The sixth ground was an allegation that s 67B of the Health Services Act (quoted above) imposed an obligation upon NSW Heath to cooperate in the provision of ambulance services and this was evidence that they did cooperate.  Of course s 67B gives a power to cooperate, but it does not impose a duty or obligation to do so.  The arbitrator is quoted (at [151] as saying:

“The fact that the respondent had power to co-operate with St John with respect to the ambulance work St John did is one thing – the issue in this case is whether the respondent actually did so with respect to the work that Ms Dawson was doing voluntarily for St John on the day she had suffered her injury…’

Again, there was no error.

The seventh ground was that the arbitrator should not have accepted or been persuaded by Ms Murphy’s evidence as she was not a paramedic and did not know how paramedics and St John volunteers interacted in the field.  At [157] DP Wood said:

The Arbitrator considered both the appellant’s evidence and that of Ms Murphy. The Arbitrator took into account the appellant’s submission that Ms Murphy’s role did not give her the capacity to provide evidence of whether the pink copy of the Patient Record was a document relied upon by the NSW Ambulance paramedics. He formed the view that Ms Murphy was familiar with the work undertaken by NSW Ambulance paramedics when attending a patient. He noted Ms Murphy’s responsibility for strategic management of the insurable risks in relation to employees and NSW Health volunteers. This included NSW Ambulance employees. He said those responsibilities would require her to have knowledge of the work that is done by those employed by NSW Health to provide ambulance services, including paramedics.

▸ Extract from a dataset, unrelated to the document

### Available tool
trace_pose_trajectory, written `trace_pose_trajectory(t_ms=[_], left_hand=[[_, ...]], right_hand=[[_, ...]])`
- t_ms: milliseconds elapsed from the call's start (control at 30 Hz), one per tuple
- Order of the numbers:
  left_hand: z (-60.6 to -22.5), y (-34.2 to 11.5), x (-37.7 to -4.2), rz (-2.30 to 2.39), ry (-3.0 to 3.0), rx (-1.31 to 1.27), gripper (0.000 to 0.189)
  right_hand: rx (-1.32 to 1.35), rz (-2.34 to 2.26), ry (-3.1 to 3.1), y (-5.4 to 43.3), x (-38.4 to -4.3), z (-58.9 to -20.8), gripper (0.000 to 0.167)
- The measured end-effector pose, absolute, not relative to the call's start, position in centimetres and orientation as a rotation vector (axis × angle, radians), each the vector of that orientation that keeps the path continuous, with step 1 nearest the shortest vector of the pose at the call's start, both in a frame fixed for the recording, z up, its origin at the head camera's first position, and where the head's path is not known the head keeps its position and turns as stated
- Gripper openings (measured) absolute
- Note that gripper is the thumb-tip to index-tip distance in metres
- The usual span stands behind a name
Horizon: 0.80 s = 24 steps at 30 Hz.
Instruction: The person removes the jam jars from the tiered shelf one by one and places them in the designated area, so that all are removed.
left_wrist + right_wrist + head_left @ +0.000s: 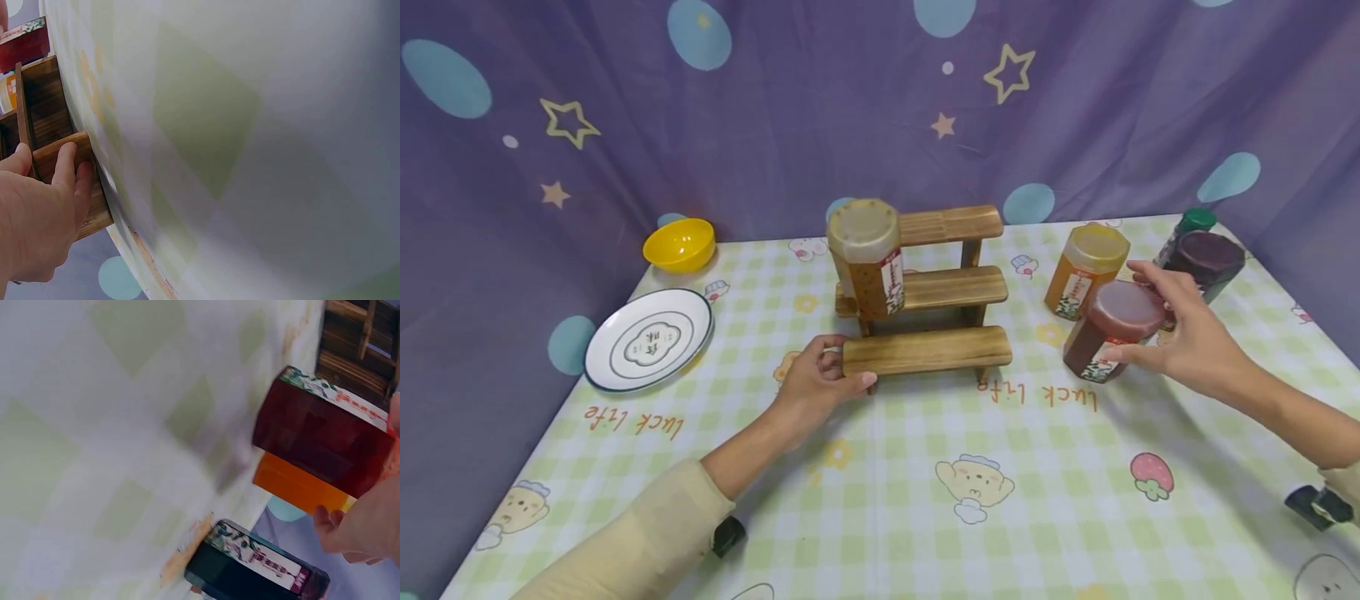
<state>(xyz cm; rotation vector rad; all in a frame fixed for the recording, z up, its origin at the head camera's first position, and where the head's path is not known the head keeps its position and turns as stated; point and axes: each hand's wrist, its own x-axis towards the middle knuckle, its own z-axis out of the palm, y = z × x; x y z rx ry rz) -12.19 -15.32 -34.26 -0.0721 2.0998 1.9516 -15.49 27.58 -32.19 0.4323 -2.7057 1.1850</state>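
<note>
My left hand (812, 379) grips the left end of the lowest step of a three-step wooden rack (936, 350). In the left wrist view its fingers (65, 165) lie over the end of that board. A jar with amber contents (863, 258) and a pale lid stands at the rack's left end, on the middle step. To the right of the rack, my right hand (1202, 346) holds a dark red jar (1101, 337) with a white label, thumb at the front and fingers behind. Under this jar a shadow shows on the cloth in the right wrist view.
Just behind the red jar stands an orange jar (1086, 275). Farther right are a dark purple jar (1210, 258) and a green-capped bottle (1195, 222). A white plate (606, 354) and a yellow bowl (681, 248) sit at the left. A purple curtain (805, 108) hangs behind.
</note>
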Motion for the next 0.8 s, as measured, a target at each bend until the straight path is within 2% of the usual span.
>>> trace_pose_trajectory(t_ms=[567,800], left_hand=[[-34.1,-15.5,-12.1,1.951,2.101,-0.071,0.068],[-34.2,-15.3,-12.2,1.952,2.095,-0.076,0.067]], right_hand=[[0.64,1.165,-2.514,24.4,-15.9,-27.3,0.089],[0.649,1.234,-2.554,21.9,-16.5,-26.4,0.089]])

The Arbitrator also considered the submissions that the parties made about the evidence provided.  DP Wood said (at [161]):

The Arbitrator’s reasons for accepting Ms Murphy’s evidence took into account the submissions of the appellant as to Ms Murphy’s capacity to give that evidence, the plausibility of her evidence, as well as her presentation. The Arbitrator’s conclusions were open to him. … there is no basis upon which to disturb the Arbitrator’s finding and this ground of appeal fails.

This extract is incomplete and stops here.